* Exercise details: Exact copies of the lines below are the goal; any images in them are dropped.

* Raw data:
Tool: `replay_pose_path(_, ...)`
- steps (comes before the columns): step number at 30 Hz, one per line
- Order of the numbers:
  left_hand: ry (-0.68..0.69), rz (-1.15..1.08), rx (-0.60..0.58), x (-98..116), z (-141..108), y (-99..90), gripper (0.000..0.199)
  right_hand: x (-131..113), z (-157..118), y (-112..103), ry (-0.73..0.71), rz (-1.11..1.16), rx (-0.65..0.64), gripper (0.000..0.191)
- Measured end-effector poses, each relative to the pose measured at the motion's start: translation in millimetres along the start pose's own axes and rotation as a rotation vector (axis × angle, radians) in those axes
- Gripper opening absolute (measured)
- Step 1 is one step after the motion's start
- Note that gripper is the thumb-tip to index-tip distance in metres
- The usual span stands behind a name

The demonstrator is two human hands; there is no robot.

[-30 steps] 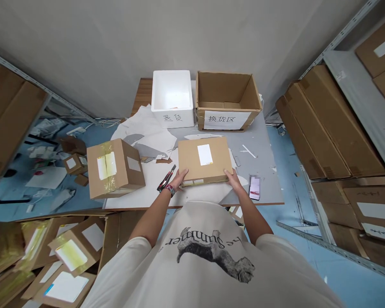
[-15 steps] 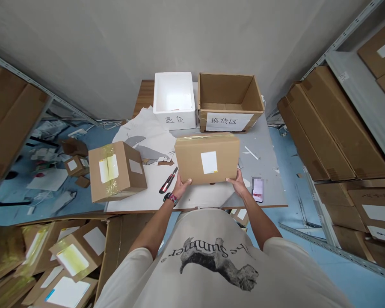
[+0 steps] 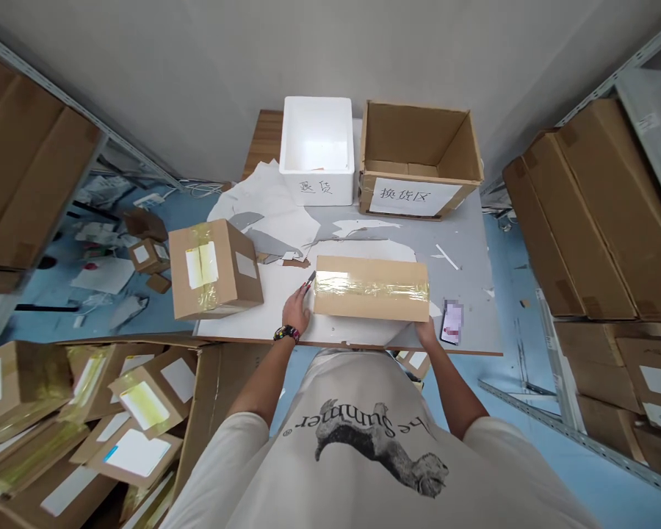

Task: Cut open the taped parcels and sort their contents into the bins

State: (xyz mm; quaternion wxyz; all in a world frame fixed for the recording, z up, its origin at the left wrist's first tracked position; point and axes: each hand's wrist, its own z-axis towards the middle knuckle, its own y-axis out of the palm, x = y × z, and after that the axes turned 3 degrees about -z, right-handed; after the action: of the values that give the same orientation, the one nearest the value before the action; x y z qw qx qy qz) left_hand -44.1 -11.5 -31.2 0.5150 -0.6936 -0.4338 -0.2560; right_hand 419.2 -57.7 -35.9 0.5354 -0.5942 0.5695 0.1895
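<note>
A flat cardboard box (image 3: 371,289) lies on the white sheet in the middle of the table, with a strip of clear tape running lengthwise across its top. My right hand (image 3: 427,332) grips its near right edge, the fingertips hidden by the box. Just left of the box, my left hand (image 3: 297,310) closes over a utility knife (image 3: 310,278), of which only the tip shows. A taped cardboard box (image 3: 214,268) stands further left, apart from my left hand. A phone (image 3: 452,325) with a blurred screen lies right of my right hand.
At the table's far end stand a white foam box (image 3: 316,187) and an open carton (image 3: 413,197), both with handwritten labels. Paper scraps cover the grey tabletop (image 3: 466,294). Stacked cartons fill metal shelves (image 3: 595,220) on the right, and more boxes (image 3: 143,404) lie at lower left.
The box has turned over and lies flat on the table, its tape side up instead of its white label. The knife no longer lies free; my left hand covers it.
</note>
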Motion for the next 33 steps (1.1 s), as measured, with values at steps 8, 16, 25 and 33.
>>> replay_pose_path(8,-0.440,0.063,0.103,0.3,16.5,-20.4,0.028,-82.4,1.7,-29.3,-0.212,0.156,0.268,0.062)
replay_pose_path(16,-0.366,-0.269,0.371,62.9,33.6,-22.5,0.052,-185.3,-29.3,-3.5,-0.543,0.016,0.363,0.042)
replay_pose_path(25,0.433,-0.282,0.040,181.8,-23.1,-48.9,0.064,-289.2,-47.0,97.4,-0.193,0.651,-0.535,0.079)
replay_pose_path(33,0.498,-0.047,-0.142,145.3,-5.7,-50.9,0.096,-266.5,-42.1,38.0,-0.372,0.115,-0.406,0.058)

* Expected answer:
Tool: `replay_pose_path(_, ...)`
- steps (comes before the columns): step number at 30 Hz, one per line
- Order of the numbers:
  left_hand: ry (-0.68..0.69), rz (-1.15..1.08), rx (-0.60..0.58), x (-98..116), z (-141..108), y (-99..90), gripper (0.000..0.199)
  right_hand: x (-131..113), z (-157..118), y (-112..103), ry (-0.73..0.71), rz (-1.11..1.16), rx (-0.65..0.64), gripper (0.000..0.191)
- Measured end-effector poses, each relative to the pose measured at the motion's start: translation in millimetres along the start pose's own axes and rotation as a rotation vector (axis × angle, radians) in those axes
- Gripper opening absolute (measured)
- Step 1 is one step after the motion's start
- Note that gripper is the thumb-tip to index-tip distance in metres
- The usual span stands behind a name

The demonstrator is two human hands; there is no robot.

[-30 steps] 
[-15 steps] 
[+0 steps] 

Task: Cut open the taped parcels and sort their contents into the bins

State: (xyz mm; quaternion wxyz; all in a world frame fixed for the recording, z up, its origin at the left wrist's first tracked position; point and axes: each hand's wrist, its own z-axis towards the middle knuckle, its own y-axis out of the palm, x = y × z, and after that the axes turned 3 degrees about -z, right-handed; after the action: of the values that give the same orientation, the one nearest the value before the action; x y z qw qx qy qz) left_hand -44.1 -11.5 -31.2 0.5150 -0.6936 -0.4338 -0.2560; right_hand 419.2 -57.7 -35.9 0.5354 -0.5942 0.5695 0.1895
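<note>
A flat cardboard box (image 3: 371,289) lies on the white sheet in the middle of the table, with a strip of clear tape running lengthwise across its top. My right hand (image 3: 427,332) grips its near right edge, the fingertips hidden by the box. Just left of the box, my left hand (image 3: 297,310) closes over a utility knife (image 3: 310,278), of which only the tip shows. A taped cardboard box (image 3: 214,268) stands further left, apart from my left hand. A phone (image 3: 452,325) with a blurred screen lies right of my right hand.
At the table's far end stand a white foam box (image 3: 316,187) and an open carton (image 3: 413,197), both with handwritten labels. Paper scraps cover the grey tabletop (image 3: 466,294). Stacked cartons fill metal shelves (image 3: 595,220) on the right, and more boxes (image 3: 143,404) lie at lower left.
The box has turned over and lies flat on the table, its tape side up instead of its white label. The knife no longer lies free; my left hand covers it.
</note>
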Motion for the next 33 steps (1.1 s), as measured, with values at steps 8, 16, 25 and 33.
>>> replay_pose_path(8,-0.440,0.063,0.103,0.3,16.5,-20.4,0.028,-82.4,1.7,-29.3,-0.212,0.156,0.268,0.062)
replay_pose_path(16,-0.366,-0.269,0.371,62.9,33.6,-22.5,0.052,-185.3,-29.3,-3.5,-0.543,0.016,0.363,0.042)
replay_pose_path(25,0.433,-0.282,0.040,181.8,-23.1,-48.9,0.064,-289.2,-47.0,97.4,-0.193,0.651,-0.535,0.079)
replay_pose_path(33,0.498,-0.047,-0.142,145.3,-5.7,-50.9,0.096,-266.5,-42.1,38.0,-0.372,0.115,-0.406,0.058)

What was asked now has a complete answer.